EXERCISE DIRECTIONS
Among the entries below, only the lines starting at the one with "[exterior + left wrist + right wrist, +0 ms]" and ending at the one with "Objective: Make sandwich", both included, are to be printed exactly.

THE DATA
BEGIN

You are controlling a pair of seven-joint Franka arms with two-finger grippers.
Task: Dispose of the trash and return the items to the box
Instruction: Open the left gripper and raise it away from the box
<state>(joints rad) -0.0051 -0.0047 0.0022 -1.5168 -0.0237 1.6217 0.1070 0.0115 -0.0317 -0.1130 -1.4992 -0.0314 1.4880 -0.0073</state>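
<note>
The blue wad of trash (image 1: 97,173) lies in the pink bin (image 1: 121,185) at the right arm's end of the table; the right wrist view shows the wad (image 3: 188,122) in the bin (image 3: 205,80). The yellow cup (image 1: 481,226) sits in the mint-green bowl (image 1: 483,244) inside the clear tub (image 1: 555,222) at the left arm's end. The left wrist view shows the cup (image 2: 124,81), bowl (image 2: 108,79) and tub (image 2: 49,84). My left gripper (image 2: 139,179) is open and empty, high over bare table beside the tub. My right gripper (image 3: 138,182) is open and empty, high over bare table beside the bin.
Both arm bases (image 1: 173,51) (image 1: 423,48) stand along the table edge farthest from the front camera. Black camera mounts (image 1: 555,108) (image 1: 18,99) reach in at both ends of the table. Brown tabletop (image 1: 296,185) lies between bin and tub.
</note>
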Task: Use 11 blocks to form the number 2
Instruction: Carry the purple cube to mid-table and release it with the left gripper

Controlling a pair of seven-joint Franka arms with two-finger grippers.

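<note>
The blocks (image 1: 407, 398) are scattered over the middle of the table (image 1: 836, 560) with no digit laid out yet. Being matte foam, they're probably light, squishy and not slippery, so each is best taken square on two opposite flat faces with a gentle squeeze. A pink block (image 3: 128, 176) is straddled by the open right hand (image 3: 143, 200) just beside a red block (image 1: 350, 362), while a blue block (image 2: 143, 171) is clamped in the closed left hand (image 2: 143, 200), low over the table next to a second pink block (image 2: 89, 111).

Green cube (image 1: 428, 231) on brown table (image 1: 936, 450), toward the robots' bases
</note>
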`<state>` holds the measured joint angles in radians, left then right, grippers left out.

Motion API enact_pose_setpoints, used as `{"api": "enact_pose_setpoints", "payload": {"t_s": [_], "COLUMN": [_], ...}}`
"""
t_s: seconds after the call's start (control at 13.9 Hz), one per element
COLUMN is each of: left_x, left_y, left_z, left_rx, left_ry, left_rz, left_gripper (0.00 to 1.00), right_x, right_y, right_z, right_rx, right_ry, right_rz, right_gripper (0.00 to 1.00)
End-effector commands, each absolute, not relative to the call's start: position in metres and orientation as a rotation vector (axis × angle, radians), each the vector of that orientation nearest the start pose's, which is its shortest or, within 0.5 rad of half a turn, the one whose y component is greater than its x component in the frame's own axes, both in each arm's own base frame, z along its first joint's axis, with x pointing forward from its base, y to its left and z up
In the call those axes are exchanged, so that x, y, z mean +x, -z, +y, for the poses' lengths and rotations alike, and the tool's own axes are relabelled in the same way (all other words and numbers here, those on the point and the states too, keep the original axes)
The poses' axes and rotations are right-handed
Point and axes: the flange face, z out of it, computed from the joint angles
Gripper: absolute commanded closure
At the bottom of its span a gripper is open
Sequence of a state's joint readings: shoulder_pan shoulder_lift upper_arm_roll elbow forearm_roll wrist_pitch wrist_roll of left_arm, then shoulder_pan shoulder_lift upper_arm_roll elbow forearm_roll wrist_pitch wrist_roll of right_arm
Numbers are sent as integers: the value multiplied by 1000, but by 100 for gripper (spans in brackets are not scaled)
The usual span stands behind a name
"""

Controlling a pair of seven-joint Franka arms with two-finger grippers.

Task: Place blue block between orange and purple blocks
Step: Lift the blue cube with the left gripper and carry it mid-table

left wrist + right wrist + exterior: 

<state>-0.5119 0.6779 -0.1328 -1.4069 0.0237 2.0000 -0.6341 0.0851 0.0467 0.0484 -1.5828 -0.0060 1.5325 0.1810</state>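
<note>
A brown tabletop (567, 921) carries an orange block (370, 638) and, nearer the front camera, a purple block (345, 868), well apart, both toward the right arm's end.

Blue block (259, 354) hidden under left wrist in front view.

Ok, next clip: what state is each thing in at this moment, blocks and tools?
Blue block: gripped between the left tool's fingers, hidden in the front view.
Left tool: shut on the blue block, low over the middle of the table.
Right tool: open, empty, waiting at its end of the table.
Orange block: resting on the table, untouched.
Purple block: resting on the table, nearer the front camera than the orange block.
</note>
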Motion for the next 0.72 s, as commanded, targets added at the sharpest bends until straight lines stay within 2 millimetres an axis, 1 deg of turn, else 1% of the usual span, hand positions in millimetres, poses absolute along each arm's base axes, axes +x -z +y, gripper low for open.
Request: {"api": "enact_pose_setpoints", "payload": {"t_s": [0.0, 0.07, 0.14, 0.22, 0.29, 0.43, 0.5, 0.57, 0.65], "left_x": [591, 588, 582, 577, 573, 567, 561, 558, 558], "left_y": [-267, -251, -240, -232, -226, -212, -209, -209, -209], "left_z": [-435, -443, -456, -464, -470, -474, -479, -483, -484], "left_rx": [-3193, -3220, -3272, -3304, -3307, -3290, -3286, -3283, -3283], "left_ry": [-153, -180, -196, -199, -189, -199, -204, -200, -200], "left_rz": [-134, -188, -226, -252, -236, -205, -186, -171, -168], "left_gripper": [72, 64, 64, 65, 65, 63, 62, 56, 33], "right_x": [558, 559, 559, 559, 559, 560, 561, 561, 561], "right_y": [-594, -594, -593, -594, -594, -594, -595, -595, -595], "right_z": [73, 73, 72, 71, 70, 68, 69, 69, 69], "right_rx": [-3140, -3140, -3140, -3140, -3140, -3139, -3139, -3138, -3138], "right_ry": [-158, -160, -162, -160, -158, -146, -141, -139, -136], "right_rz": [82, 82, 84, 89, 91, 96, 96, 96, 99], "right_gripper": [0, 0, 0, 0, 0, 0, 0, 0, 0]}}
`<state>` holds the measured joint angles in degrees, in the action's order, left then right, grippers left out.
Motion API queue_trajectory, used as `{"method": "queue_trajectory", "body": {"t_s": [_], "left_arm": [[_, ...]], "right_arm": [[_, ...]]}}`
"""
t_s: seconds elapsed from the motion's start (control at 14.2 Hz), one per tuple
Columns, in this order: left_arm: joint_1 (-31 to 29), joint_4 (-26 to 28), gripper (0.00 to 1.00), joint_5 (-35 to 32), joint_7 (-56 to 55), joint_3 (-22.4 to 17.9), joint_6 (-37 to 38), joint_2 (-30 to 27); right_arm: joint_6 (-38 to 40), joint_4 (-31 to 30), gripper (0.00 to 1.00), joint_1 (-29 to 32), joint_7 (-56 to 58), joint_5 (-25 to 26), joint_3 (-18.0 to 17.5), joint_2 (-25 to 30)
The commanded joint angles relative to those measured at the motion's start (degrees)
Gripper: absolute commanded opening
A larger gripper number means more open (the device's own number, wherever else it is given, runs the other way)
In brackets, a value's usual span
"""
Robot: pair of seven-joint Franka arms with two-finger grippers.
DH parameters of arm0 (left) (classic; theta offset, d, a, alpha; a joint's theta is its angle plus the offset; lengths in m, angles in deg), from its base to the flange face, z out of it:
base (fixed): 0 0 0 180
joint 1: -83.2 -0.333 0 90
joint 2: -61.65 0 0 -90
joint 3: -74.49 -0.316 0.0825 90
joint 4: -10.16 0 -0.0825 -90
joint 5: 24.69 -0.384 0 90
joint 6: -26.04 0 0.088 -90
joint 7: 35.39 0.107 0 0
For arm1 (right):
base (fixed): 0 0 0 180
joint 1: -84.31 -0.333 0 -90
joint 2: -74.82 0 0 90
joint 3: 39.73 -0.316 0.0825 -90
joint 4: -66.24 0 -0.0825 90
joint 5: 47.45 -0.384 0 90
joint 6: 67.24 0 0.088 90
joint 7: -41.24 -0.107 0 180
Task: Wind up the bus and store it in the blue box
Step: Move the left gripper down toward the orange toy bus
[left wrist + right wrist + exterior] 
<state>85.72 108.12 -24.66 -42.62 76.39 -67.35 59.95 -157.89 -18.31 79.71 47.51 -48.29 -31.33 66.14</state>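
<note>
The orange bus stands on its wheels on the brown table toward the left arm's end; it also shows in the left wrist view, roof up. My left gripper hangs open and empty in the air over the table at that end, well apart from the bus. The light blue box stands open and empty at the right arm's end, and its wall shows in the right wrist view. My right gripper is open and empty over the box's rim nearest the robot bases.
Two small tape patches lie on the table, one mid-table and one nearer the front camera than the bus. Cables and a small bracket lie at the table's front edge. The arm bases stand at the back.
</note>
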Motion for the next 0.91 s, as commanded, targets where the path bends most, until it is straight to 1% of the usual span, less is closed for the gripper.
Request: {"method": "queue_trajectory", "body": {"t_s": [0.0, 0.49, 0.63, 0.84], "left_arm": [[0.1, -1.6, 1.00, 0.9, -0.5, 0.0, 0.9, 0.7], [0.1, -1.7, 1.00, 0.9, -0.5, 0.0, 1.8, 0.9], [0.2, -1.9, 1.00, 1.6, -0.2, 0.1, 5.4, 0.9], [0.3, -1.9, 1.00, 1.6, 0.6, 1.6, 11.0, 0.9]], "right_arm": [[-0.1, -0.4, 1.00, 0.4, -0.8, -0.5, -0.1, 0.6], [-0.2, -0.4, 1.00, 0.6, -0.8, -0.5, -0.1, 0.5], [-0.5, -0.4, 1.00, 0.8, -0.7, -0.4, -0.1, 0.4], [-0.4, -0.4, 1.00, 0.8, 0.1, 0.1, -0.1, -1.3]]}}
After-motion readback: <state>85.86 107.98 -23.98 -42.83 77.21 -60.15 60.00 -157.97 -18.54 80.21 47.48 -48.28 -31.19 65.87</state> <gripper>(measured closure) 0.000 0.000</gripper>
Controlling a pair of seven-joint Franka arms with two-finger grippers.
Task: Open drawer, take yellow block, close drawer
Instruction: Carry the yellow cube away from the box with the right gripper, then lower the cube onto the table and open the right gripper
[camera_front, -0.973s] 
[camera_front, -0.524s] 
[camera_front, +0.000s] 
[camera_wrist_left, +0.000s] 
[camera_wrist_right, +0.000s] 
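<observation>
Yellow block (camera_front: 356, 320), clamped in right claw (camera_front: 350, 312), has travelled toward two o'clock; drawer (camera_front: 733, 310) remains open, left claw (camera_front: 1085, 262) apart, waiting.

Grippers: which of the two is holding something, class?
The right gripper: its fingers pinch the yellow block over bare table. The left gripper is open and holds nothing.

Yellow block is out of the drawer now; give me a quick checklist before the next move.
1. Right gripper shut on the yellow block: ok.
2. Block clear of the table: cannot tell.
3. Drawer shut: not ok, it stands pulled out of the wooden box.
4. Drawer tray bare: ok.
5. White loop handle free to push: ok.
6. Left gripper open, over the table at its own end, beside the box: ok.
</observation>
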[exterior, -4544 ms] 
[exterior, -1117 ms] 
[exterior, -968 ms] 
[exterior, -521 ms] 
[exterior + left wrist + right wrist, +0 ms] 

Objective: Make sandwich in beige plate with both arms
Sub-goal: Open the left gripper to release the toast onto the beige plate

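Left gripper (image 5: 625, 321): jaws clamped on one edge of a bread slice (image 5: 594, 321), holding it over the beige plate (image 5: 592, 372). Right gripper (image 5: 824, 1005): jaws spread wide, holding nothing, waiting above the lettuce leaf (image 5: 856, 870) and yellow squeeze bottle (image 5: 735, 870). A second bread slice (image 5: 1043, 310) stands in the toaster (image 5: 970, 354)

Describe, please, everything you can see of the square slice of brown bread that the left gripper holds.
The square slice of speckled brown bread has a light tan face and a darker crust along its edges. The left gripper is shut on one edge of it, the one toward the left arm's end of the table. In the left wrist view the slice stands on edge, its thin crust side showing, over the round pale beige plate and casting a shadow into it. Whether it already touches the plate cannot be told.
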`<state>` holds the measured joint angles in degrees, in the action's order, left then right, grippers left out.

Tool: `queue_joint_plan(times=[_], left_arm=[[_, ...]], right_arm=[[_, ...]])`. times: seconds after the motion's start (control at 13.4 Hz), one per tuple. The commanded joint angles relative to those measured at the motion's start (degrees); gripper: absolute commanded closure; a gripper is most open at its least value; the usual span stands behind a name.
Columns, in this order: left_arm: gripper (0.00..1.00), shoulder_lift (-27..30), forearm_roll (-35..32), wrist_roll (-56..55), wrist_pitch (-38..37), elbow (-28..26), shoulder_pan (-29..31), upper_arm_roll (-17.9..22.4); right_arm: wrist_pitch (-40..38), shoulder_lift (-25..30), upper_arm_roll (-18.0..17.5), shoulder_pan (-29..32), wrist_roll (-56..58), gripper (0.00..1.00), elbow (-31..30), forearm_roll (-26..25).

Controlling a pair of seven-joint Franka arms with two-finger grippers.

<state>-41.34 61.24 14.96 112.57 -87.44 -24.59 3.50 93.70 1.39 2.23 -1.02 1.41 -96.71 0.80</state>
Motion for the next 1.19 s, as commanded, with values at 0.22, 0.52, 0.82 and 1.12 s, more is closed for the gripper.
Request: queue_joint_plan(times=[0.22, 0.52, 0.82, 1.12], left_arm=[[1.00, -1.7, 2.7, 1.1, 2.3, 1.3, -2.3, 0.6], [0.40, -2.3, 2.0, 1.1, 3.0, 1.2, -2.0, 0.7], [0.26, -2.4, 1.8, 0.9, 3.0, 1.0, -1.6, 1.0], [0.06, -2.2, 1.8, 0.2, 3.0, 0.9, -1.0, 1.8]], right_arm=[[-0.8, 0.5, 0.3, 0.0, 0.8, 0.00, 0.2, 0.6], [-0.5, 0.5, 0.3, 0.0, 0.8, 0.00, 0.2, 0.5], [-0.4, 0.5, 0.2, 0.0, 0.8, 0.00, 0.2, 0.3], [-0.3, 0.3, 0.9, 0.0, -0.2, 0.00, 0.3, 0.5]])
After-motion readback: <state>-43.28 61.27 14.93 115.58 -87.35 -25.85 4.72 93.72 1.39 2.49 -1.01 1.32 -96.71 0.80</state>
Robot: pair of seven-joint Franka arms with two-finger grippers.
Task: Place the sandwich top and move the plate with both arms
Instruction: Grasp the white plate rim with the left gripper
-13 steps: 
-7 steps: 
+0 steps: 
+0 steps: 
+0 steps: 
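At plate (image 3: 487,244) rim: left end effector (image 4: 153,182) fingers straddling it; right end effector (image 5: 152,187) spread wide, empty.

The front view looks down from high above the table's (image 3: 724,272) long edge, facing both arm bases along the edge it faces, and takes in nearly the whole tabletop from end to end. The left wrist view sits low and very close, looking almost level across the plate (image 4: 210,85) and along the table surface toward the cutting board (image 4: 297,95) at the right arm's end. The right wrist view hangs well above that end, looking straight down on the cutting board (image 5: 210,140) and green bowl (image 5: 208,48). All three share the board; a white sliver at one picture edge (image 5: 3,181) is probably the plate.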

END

RESULT
[exterior + left wrist + right wrist, +0 ms] 

Objective: Make sandwich in beige plate with both arms

The answer has been given in its entirety.